In spite of this, there is a tremendous bank of weed seeds in the soil, many of which are very persistent once they establish. I don't want these in with the vegetables, so I mow the field down periodically to prevent certain weed types from setting their seed.
Once the grasses are fully established, I'll probably harvest about half each season for mulch, and allow the rest to set it's own seed.
Thanks to Elizabeth and Chris for loaning the grass cutter.
As soon as the new queen and the workers are together, they get down to the business of making honey.
Apparently, hot weather causes plants to make more nectar, so there is plenty to go around for both our three hives and al of the other wild pollinators.
This is a corner of our developing wildflower meadow. The seeds we are sowing here are of species that flower at different times of the summer.
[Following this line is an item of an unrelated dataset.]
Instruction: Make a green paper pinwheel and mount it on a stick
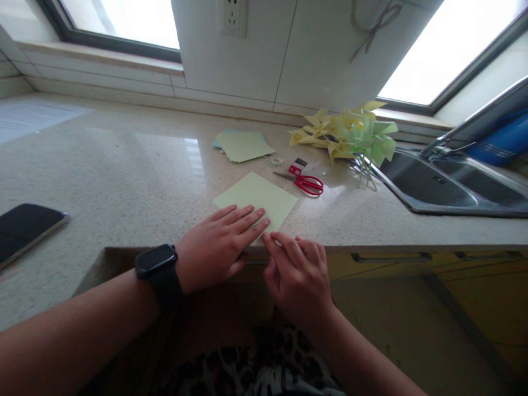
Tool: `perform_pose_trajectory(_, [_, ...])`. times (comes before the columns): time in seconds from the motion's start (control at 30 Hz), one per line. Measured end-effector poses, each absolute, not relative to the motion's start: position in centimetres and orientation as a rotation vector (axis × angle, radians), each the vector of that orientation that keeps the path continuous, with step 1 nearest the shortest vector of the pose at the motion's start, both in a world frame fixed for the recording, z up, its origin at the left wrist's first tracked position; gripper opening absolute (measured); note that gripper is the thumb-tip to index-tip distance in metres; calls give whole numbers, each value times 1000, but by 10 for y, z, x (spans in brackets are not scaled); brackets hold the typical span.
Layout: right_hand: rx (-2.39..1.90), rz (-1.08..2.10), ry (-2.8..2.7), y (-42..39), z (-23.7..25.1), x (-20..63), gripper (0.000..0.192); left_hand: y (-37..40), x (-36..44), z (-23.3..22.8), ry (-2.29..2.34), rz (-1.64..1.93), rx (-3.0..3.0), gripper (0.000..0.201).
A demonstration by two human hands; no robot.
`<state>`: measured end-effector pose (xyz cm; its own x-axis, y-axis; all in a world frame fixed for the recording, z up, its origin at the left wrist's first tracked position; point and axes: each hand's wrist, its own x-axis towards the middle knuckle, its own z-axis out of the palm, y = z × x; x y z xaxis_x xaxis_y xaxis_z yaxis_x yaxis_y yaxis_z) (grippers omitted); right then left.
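A pale yellow-green square sheet of paper (258, 190) lies turned cornerwise on the counter, its near corner at the front edge. My left hand (223, 236), with a black watch on its wrist, rests flat across the lower left of the sheet, fingers stretched out. Against the near corner, my right hand (297, 264) is closed, thumb and fingers drawn together on the paper; the corner itself is hidden by my fingertips. Beyond the sheet on the right are red-handled scissors (309, 185), lying beside a small red and black item (297, 166).
A stack of coloured paper (245, 146) and a small ring-shaped roll (276, 161) lie farther back. Yellow pinwheels (322, 129) and a green pinwheel (373, 140) sit beside the steel sink (429, 184). A dark phone (28, 225) lies at left, printed sheets (37, 118) behind it.
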<state>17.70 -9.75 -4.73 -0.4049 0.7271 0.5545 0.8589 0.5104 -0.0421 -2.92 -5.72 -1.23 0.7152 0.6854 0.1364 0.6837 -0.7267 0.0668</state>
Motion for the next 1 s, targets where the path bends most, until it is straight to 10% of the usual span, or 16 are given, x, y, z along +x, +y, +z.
perform_pose_trajectory(1.0, [-1478, -411, -2385, -89, -34, 170, 51, -58, -28, -19, 1199, 286, 2925, 81])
About a month ago, we had blue flax flowers. The yellow coreopsis are just finishing, leaving us in suspense...what will be next?
You never know how or when (or where) nature will raise it's head next. Here we have a (still unidentified) pair of birds nesting in the eaves trough. Conveniently next to the front door. I presumed this would be temporary, but after two lashing rain storms, they seem to be insistent that this is the perfect place. I presume they have been successful fighting off the jays and crows, who have been raiding other nests to feed their young.
You think it is peaceful out here? Spend a day listening to these fledglings crying to be fed!
If stalk thickness is a reliable indicator (it seems to be with some varieties), then we are in for a very good harvest.
A different root crop! Since arriving here, beets have been a lost cause. They were not that easy to grow a the previous farm either.
That new field has what the rest of the farm lacks, though I did add a watering of soluble boron, a micronutrient that is often in short supply in soil.
These are an average size of red Boro variety beets, some are larger, some smaller. I also grew an orange variety called Touchstone Gold.
Still on roots, I did a test pull on Friday and decided that these were harvestable. Napoli variety is a Nantes type, so they are fully grown when they fill out from top to bottom. However, with a small harvest coming up (and plenty of customers asking when will the carrots arrive), I opted to pick some early. There is enough in the first bed that I can do another small round with the next delivery as well.
I find splitting the first carrot harvest into two is helpful with spreading out the workload.